6. Development of Siboglinidae, with focus on the nervous system. This intriguing groups of annelids contains the whalebone devouring Osedax, and the hair-thin, mud-dwelling Sclerolinum. They generally lack mouth, gut and anus, and live from endo-symbiotic bacteria. Their special life form and life cycle is still understudied due to the deep-sea habitat of most species. However, we can now gain access to a shallow water sclerolinum in Norway and a deep-sea Osedax from Japan. Field work in Japan and Norway is possible.

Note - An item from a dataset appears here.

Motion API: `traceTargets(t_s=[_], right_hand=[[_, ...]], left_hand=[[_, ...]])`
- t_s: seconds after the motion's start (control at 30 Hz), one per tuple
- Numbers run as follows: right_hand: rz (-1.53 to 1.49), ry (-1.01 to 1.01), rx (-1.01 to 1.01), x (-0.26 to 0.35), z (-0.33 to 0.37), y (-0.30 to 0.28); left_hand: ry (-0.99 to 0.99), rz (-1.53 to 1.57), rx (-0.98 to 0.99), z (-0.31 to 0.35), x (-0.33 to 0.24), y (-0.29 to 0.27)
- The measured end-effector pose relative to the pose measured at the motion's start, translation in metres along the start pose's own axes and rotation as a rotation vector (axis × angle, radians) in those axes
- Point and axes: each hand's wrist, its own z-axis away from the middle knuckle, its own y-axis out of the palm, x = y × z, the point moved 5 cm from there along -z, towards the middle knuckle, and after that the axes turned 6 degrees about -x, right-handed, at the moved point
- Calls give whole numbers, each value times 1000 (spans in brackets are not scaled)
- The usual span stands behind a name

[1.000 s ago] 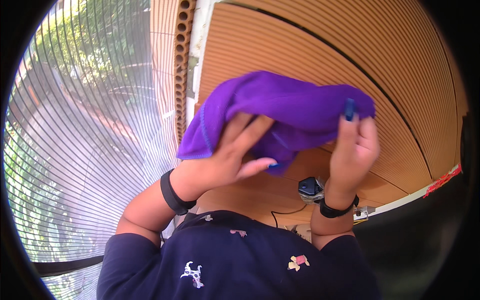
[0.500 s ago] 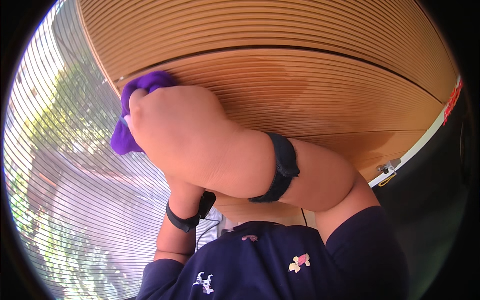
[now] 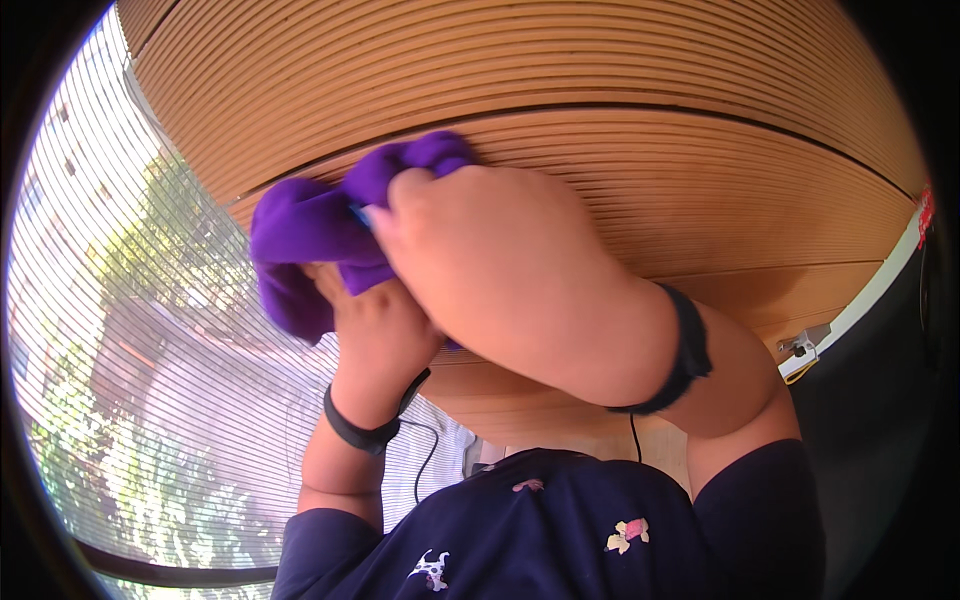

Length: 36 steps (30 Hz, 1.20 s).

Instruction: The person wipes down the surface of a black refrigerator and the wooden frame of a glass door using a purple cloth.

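A bunched purple cloth [image 3: 312, 228] lies against a ribbed, wood-coloured panel [image 3: 640, 190]. My right hand [image 3: 490, 255] is closed on the cloth's right part, its knuckles toward the left and a bluish edge showing by the fingertips. Below and left of it, my left hand [image 3: 378, 325] has its fingers tucked into the cloth's folds, gripping it. Most fingertips of both hands are hidden by fabric or by the hands themselves.
A striped see-through screen [image 3: 150, 370] fills the left side, with greenery behind it. A metal latch [image 3: 800, 345] with a yellow loop [image 3: 800, 375] sits at the panel's lower right corner. Red strands [image 3: 925, 215] hang at the far right. Dark cables [image 3: 637, 438] run below.
My right hand has moved right along the panel with part of the cloth. My left hand, mostly hidden behind the right before, now shows, and more of the cloth is visible.
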Motion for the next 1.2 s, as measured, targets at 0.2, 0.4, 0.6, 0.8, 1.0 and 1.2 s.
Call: traceTargets(t_s=[0.2,0.4,0.6,0.8,1.0,1.2], right_hand=[[-14,221,-18,-48,40,-47],[-152,541,-97,-111,104,-85],[-234,846,-172,-156,181,-108],[-255,758,-129,-153,193,-107],[-378,807,-83,-157,192,-98],[-476,759,-61,-151,180,-101]], left_hand=[[134,30,-187,-18,-73,6],[307,152,-277,-42,-156,17],[477,309,-237,-32,-219,51],[417,600,-187,-25,-225,59],[328,802,-106,-25,-212,58],[313,724,-89,-23,-206,44]])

In short below are shown a few additional MSc or BSc project proposals:

 

3. The family Nerillidae (Annelida) is proposed to be of paedomorphic origin - with a following extensive 'loss'' of characters. However, one important organ system - the nephridia are reported to be maintained as metanephridia in only one possibly basal genus within the family - Nerilla. However, these nephridia have never been examined in detail or confirmed to be metanephridia. By CLSM and 3D-reconstruction of serial sections of the nephridia the evolution of this organ system before and within the family may be solved. Hereby, also providing very factual information on the general discussion on the evolutionary switch between proto- and metanephridia. Live material can easily be obtained and cultured.

4. The nervous system and statocysts of a crawling medusa - the interstitial Halammohydra. May the many statocysts be a reminiscence of a pelagic life style or an advantage in the 3dimensional pore space between the sandgrains? Material from tropics and Helsingør may be used in new immunohistochemical CLSM investigations of this peculiar animal.